Infinitely Losing My Edge
Yeah, I'm losing my edge.
I'm losing my edge.
The kids are coming up from behind.
I'm losing my edge.
I'm losing my edge to the kids from Cyprus and from Philadelphia.
But I was there.
I was there in 1973.
I was there at the first Television show in New York.
I'm losing my edge.
I'm losing my edge to the kids whose footsteps I hear when they get on the decks.
I'm losing my edge to the internet seekers who can tell me every member of every good group from 1967 to 1970.
I'm losing my edge.
To all the kids in Beijing and Paris.
I'm losing my edge to the art-school Calgary kids in little jackets and borrowed nostalgia for the unremembered nineties.
I'm losing my edge.
I'm losing my edge.
I can hear the footsteps every night on the decks.
But I was there.
I was there in 1976 at the first Chic practice in a loft in New York.
I was working on the harpsichord sounds with much patience.
I was there when David Bowie started up his first band.
I told him, "Don't do it that way.

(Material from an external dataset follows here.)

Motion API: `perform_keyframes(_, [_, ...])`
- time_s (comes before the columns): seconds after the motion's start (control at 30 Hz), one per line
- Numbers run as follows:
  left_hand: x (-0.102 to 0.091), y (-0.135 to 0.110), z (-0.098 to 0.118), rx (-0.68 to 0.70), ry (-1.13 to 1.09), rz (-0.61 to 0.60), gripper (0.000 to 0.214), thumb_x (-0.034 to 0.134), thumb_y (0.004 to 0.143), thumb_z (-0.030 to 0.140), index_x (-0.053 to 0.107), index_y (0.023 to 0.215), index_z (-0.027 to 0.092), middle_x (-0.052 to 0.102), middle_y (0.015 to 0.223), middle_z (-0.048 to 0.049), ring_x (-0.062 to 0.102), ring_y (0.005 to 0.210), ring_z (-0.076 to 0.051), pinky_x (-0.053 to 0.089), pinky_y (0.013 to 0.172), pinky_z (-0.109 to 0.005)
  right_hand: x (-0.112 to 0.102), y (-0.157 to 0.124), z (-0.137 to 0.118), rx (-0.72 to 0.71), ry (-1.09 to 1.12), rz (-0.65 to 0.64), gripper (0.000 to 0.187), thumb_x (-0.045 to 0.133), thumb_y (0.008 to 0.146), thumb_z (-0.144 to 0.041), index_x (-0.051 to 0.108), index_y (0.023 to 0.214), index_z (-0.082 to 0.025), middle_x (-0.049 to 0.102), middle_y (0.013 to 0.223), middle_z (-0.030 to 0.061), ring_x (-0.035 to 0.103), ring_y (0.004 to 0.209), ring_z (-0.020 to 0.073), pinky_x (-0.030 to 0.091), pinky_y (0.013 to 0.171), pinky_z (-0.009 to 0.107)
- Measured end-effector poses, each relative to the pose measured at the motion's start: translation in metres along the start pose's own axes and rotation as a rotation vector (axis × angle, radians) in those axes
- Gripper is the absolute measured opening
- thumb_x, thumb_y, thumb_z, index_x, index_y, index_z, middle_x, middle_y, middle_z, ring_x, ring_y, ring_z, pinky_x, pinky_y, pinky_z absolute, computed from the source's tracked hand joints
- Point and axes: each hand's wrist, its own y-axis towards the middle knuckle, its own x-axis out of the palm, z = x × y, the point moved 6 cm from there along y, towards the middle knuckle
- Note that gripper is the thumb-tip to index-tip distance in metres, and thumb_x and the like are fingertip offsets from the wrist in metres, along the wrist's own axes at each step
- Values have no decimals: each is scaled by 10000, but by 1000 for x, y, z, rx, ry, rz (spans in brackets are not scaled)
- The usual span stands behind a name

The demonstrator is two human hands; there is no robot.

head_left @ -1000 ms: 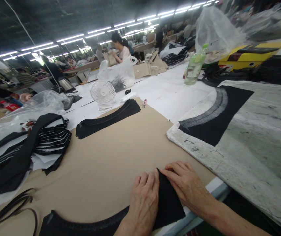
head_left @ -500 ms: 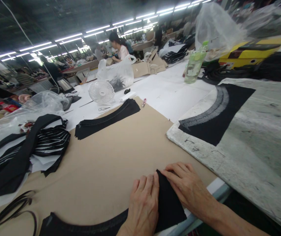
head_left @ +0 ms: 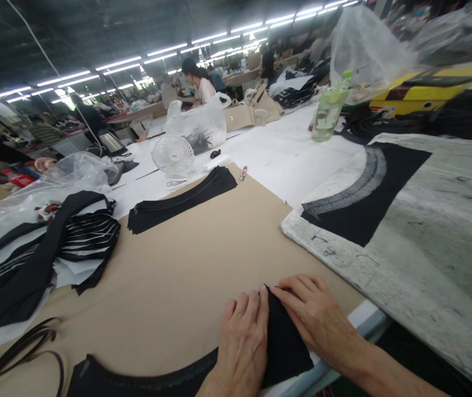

You'll never make a dime."
I was there.
I was the first guy playing Rowland S Howard / Lydia Lunch to the punk kids.
I played it at the Crocodile.
Everybody thought I was crazy.
We all know.
I was there.
I was there.
I've never been wrong.
But I'm losing my edge to better-looking people with better ideas and more talent.
And they're actually really, really nice.
I'm losing my edge.
I heard you have a compilation of every good song ever done by anybody.
Every great song by Skriet. All the underground hits.
All John Coltrane tracks. I heard you have a vinyl of every Patti Smith record on German import.
I heard that you have a white label of every seminal funk hit - 1985, '86, '87.
I heard that you have a CD compilation of every good '50s cut and another box set from the '80s.
I hear you're buying a mellotron and a clarinet and are throwing your macbook out the window because you want to make something real. You want to make a Ronnie Foster record.
I hear that you and your band have sold your mellotron and bought an organ.
I hear that you and your band have sold your organ and bought a mellotron.
I hear everybody that you know is more relevant than everybody that I know.
But have you seen my records?
Orchestral Manoeuvres in the Dark,
Robert Hood,
Bang on a Can All-Stars,
The New Christs,
D'Angelo,
kango's stein massive,
Cal Tjader,
Arthur Verocai,
AZ,
The Offenders,
The Five Americans,
the Sonics,
Traffic Nightmare,
The Smoke,
Hardrive,
The Fire Engines,
These Immortal Souls,
Siglo XX,
Swans,
Nik Kershaw,
Aloha Tigers,
Barbara Tucker,
Eli Mardock,
Richard Hell and the Voidoids,
Dead Boys,
Tommy Roe,
The United States of America,
Flipper,
Bob Dylan,
Sticky Fingaz feat. Raekwon,
Outsiders,
Harry Pussy,
Lou Reed & Metallica,
The Index,
The Men They Couldn't Hang,
Lafayette Afro Rock Band,
Junior Murvin,
Kurtis Blow,
Wire,
Kings Of Tomorrow,
Robert Görl,
Public Image Ltd.,
Malaria!,
Flamin' Groovies,
Surgeon,
Bad Manners,
The Golliwogs,
Lakeside,
Fat Boys,
ABBA,
The West Coast Pop Art Experimental Band,
The Chocolate Watch Band,
Grandmaster Flash and the Furious Five,
Wally Richardson,
Lindisfarne,
Gerry Rafferty,
The Pretty Things,
John Holt,
Flash Fearless,
Aural Exciters,
Delon & Dalcan,
Sällskapet, Sällskapet, Sällskapet, Sällskapet.
You don't know what you really want.
You don't know what you really want.
You don't know what you really want.
You don't know what you really want.
You don't know what you really want.
You don't know what you really want.
You don't know what you really want.
You don't know what you really want.
You don't know what you really want.
You don't know what you really want.
You don't know what you really want.
You don't know what you really want.
You don't know what you really want.
You don't know what you really want.
You don't know what you really want.